> REQUIREMENT: Write the entries out again exactly; any picture among them gets left out.

> Records excerpted from a collection:
◆ ◆ ◆ ◆
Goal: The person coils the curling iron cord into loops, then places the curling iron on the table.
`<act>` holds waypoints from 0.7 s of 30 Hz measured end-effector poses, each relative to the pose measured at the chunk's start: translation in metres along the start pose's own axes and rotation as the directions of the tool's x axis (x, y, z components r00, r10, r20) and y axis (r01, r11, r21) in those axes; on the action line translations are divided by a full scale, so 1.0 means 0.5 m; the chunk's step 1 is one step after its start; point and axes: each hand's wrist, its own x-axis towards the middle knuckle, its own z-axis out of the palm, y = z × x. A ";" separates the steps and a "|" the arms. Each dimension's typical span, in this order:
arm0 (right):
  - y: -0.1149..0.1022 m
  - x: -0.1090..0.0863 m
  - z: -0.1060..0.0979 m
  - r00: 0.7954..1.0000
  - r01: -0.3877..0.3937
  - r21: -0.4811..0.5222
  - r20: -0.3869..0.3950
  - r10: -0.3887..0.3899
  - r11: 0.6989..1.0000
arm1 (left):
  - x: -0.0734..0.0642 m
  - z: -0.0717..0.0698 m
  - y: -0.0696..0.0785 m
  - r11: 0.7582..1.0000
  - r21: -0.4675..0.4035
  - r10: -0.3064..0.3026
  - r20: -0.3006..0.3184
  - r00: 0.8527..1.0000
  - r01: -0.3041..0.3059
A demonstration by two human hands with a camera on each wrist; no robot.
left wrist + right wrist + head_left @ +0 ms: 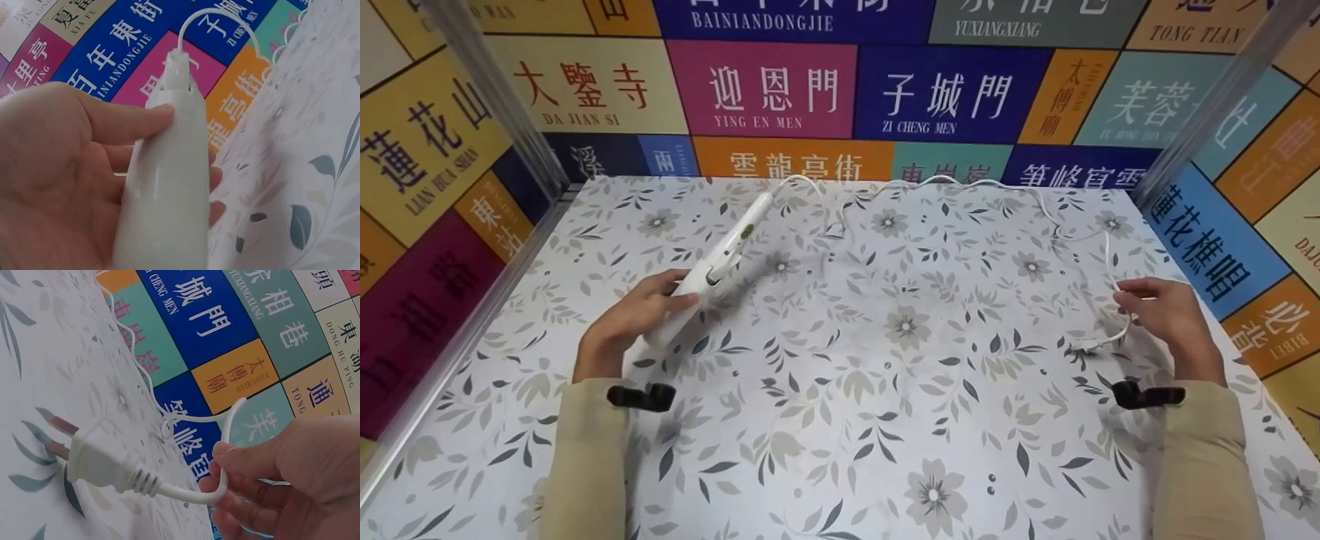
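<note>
My left hand grips a white curling iron near its lower end. It is held tilted, cord end up and away, with a lever and small buttons along its side. In the left wrist view, the thumb lies along the smooth white body and fingertips show at the far edge. At the right, my right hand pinches the white cord between thumb and fingers, close to the plug. The two-pin plug hangs free of the fingers, its prongs pointing away from the hand.
A table with a floral cover spreads beneath both hands. From the iron, the wavy cord runs along the back of the table to the right. Printed panels stand behind and at both sides, with clear corner posts.
</note>
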 end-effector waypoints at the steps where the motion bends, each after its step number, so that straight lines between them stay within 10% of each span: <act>1: 0.003 0.002 -0.002 1.000 0.004 -0.006 0.002 -0.004 1.000 | 0.000 0.005 0.003 0.999 -0.037 -0.021 -0.002 1.000 0.021; 6: 0.016 0.015 -0.018 0.999 0.009 -0.088 0.033 -0.006 0.996 | -0.001 0.027 0.021 0.991 -0.104 -0.083 -0.037 0.996 0.078; 17: 0.033 0.038 -0.063 1.000 0.017 -0.166 0.025 -0.013 0.986 | 0.004 0.034 0.063 0.996 0.089 0.014 -0.154 0.988 0.000; 21: 0.041 0.051 -0.073 0.998 0.000 -0.169 0.063 0.011 0.986 | 0.015 0.050 0.077 0.988 0.103 0.138 -0.236 0.962 -0.116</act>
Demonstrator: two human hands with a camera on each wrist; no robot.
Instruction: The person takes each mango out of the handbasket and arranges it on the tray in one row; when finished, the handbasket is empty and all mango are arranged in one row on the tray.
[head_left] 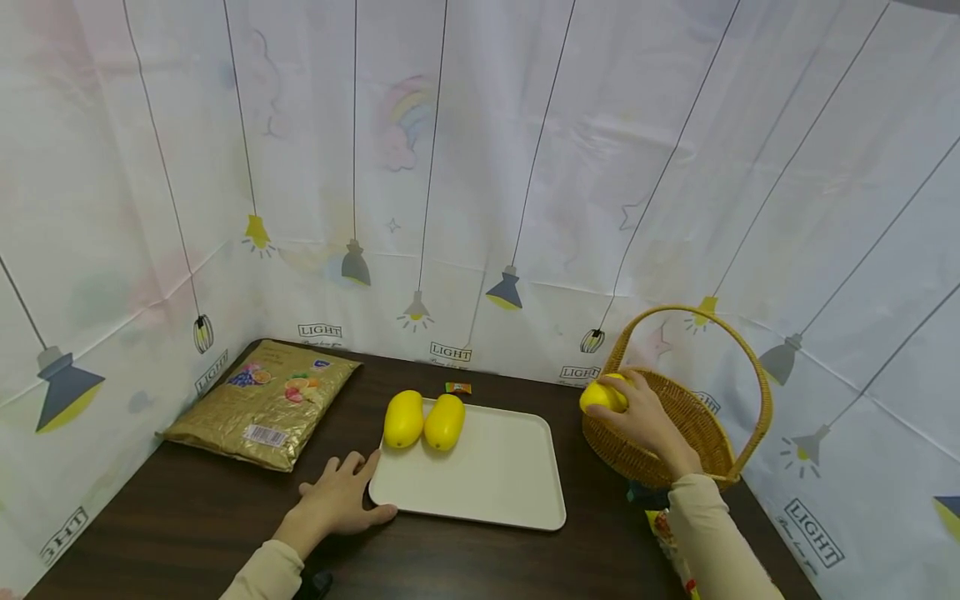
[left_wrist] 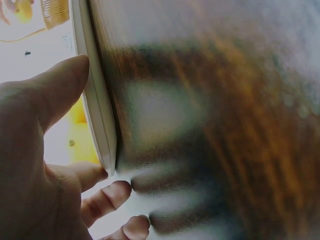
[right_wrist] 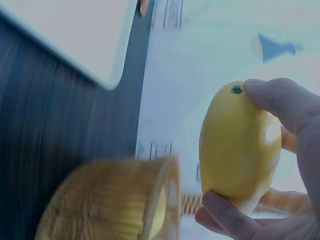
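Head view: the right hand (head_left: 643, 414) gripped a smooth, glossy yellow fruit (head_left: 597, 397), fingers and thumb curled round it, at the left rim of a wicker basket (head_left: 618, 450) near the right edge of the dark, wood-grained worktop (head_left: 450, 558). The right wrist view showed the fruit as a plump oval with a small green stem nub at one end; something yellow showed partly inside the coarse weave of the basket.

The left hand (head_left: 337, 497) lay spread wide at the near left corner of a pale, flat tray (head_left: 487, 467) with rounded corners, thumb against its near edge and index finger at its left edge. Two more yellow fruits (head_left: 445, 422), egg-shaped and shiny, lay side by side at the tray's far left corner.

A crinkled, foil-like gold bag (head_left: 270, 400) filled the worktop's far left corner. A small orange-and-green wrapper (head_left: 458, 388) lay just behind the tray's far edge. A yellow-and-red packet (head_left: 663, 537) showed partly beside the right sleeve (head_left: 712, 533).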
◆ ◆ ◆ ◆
> TASK RESPONSE:
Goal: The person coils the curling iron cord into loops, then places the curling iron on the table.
`<act>` holds waypoints from 0.7 s of 30 Hz measured end-effector poses, each relative to the pose measured at the chunk's start: translation in metres along the start pose's own axes and rotation as the directions of the tool's x axis (x, y, z components r00, r10, r20) and y axis (r01, r11, r21) in those axes; on the action line translations are divided by a full scale, so 1.0 means 0.5 m; the chunk's step 1 is one step after its start; point and axes: each hand's wrist, its own x-axis towards the middle knuckle, its own z-axis out of the palm, y = z × x. A ";" separates the steps and a "|" the arms. Each dimension's typical span, in this order:
arm0 (right):
  - y: -0.1149..0.1022 m
  - x: -0.1090..0.0863 m
  - z: -0.1060..0.0979 m
  - r00: 0.7954..1.0000
  - r01: -0.3877..0.3937
  - r21: -0.4811..0.5222
  - r20: -0.3869..0.3950
  - r10: -0.3887..0.3899
  - r11: 0.6989..1.0000
arm1 (left):
  - x: -0.0734..0.0642 m
  - z: -0.0717..0.0698 m
  - y: -0.0696..0.0785 m
  - r11: 0.7582..1.0000
  - r21: -0.4675..0.4035
  - r10: -0.3064..0.3026
  - r20: -0.3006..0.3184
  - r00: 0.8527..1.0000
  - r01: -0.3041..0.3059
A demonstration by two human hands with a camera on each wrist; no robot.
left wrist + right wrist + head_left @ +0 ms: 
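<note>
My left hand grips a white curling iron near its lower end. It is held tilted, cord end up and away, with a lever and small buttons along its side. In the left wrist view, the thumb lies along the smooth white body and fingertips show at the far edge. At the right, my right hand pinches the white cord between thumb and fingers, close to the plug. The two-pin plug hangs free of the fingers, its prongs pointing away from the hand.
A table with a floral cover spreads beneath both hands. From the iron, the wavy cord runs along the back of the table to the right. Printed panels stand behind and at both sides, with clear corner posts.
</note>
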 end-effector waypoints at the steps where the motion bends, each after its step number, so that straight lines between them stay within 10% of each span: <act>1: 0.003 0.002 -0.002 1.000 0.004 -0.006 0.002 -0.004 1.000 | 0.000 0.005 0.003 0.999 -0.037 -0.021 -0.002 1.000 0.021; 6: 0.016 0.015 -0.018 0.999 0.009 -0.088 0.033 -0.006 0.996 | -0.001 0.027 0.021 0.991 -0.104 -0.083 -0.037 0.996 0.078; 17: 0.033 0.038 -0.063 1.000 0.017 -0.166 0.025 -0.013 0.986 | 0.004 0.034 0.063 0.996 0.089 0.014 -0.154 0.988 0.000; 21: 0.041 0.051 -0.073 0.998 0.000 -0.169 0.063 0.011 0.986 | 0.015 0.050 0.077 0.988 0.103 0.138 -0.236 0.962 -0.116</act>
Demonstrator: two human hands with a camera on each wrist; no robot.
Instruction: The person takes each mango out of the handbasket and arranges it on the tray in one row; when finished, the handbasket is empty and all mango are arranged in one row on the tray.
[head_left] 
[left_wrist] 
[right_wrist] 
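Head view: the right hand (head_left: 643, 414) gripped a smooth, glossy yellow fruit (head_left: 597, 397), fingers and thumb curled round it, at the left rim of a wicker basket (head_left: 618, 450) near the right edge of the dark, wood-grained worktop (head_left: 450, 558). The right wrist view showed the fruit as a plump oval with a small green stem nub at one end; something yellow showed partly inside the coarse weave of the basket.

The left hand (head_left: 337, 497) lay spread wide at the near left corner of a pale, flat tray (head_left: 487, 467) with rounded corners, thumb against its near edge and index finger at its left edge. Two more yellow fruits (head_left: 445, 422), egg-shaped and shiny, lay side by side at the tray's far left corner.

A crinkled, foil-like gold bag (head_left: 270, 400) filled the worktop's far left corner. A small orange-and-green wrapper (head_left: 458, 388) lay just behind the tray's far edge. A yellow-and-red packet (head_left: 663, 537) showed partly beside the right sleeve (head_left: 712, 533).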

With that, the exercise is finished.